With no glimpse of the outside world, he soon lost track of how long he had been in the prison.
Using his thumbnail, Pekkala made a small groove in the wall to show when the food came. He noticed other scratches on the walls, similar to his own, which also seemed to have been made with a fingernail. There were several different sets, one with over a hundred marks. The sight of that filled him with dread. He knew he could not last a hundred days in this cell.
On what he imagined was his twenty-first day at Butyrka, the guards escorted Pekkala to a different room, in which there were two chairs, separated by a small metal-topped desk.
He had been naked since his first hour at the prison, but now one of the guards handed him a set of beige-colored pajamas made from thin, musty-smelling cotton. The bottoms had drawstrings at the ankles but not at the waist. From then on, one of Pekkala’s hands was constantly occupied with holding up his trousers.
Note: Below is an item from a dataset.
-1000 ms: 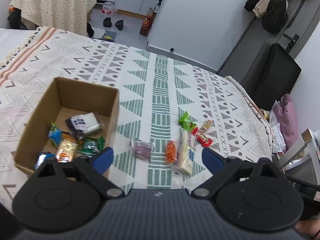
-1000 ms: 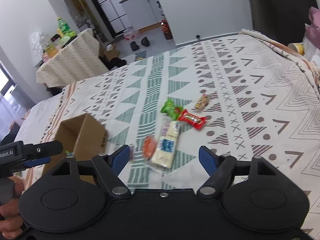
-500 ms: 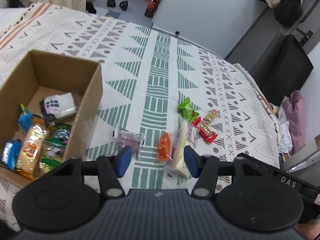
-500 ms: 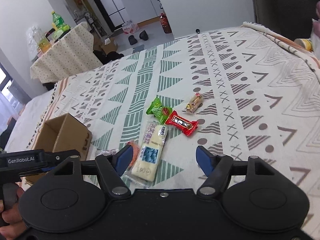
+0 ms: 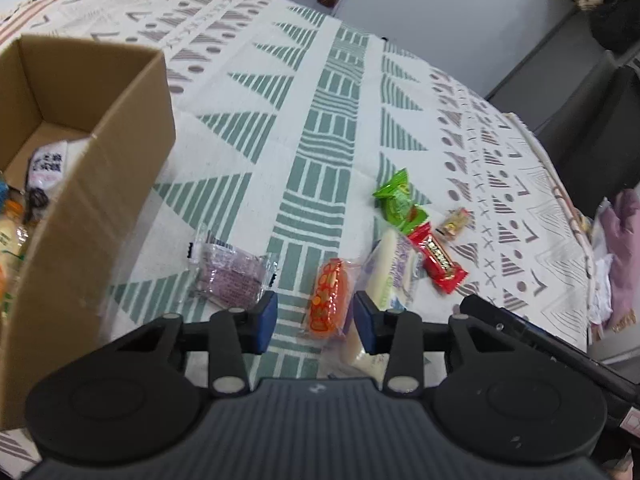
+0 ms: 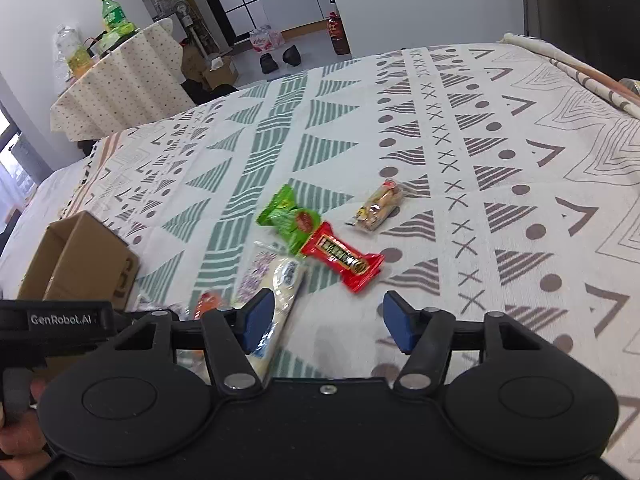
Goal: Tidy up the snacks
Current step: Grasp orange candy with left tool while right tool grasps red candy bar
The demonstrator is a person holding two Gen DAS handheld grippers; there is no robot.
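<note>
Left wrist view: left gripper (image 5: pixel 316 322), jaws just narrowing yet ungripping, frames a glossy orange packet (image 5: pixel 329 300); right gripper (image 6: pixel 328 322), also closing, empty, faces a crinkly red wrapper (image 6: pixel 342 258).

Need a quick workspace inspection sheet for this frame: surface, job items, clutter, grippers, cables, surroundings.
Surface: patterned white, green and grey cloth, flat.
Job's things: open brown cardboard box with several snacks inside. Loose on the cloth: purple clear-wrapped snack, orange packet, long white packet, red bar wrapper, green wrapper, small tan packet.
Clutter: nothing seen.
Grippers: left gripper has been closing, orange packet between its fingers, untouched. Right gripper has been closing, nothing between its fingers.
Cables: nothing seen.
Surroundings: dotted-cloth side table bearing bottles, shoes on the floor.
</note>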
The guards left, closing the door behind them.
A minute later, an officer entered the room, carrying a small briefcase. He was of medium height, with a pocked and freckled face, yellowy-green eyes, and a t
angle of thick black hair. Although his uniform fitted him, he did not seem at ease in it, and Pekkala guessed he had not been wearing it for long.
The officer opened the briefcase. From it, he removed Pekkala’s Webley, which he had been carrying at the time of his arrest at Vainikkala. The man held up the gun, examining it carefully. His thumb accidentally touched the button for loading the Webley and the barrel of the gun folded forward suddenly, exposing the chambers of the cylinder. The officer was startled and almost dropped the gun.
Pekkala had to stop himself from lunging forward to catch it, to keep the Webley from falling to the floor.
The officer caught the gun just in time. Hurriedly, he replaced it in the briefcase. The next thing he removed was the emerald eye. With the badge resting on his fingertips, the man tilted it back and forth so that the gemstone caught the light. “Your enemies call you the monster of the Tsar.” The man replaced the badge inside the case. “But you do not look like a monster to me.” Lastly, he removed Pekkala’s book. He flipped through it, staring without comprehension at the words of the Kalevala. Then he dropped that, too, back where he had found it.
He cleared his throat several times before he spoke again. “Did you know that Finland has declared its independence from Russia?”
Pekkala had not known. The news shocked him. He wondered how his father, such a loyal supporter of the Tsar, must be feeling.
“As you see,” continued the officer, “from these things which we have found in your possession, we know exactly who you are, Inspector Pekkala.” He spoke in a voice so quiet that it seemed almost timid.
“Georgia,” replied Pekkala.
“Excuse me?”
“Georgia,” Pekkala repeated. “Your accent.”
“Ah, yes, I am from Tiflis.”
Now Pekkala remembered. “Dzhugashvili,” he said. “Josef Dzhugashvili. You were responsible for a bank robbery in 1907 which left over forty people dead.” He could hardly believe that a man he had once hunted as a criminal was now sitting before him, on the other side of an interrogator’s table.
“That is correct,” said Dzhugashvili, “except that now my name is Josef Stalin and I am no longer a robber of banks. Now I am chief advisor to the People’s Commissariat.”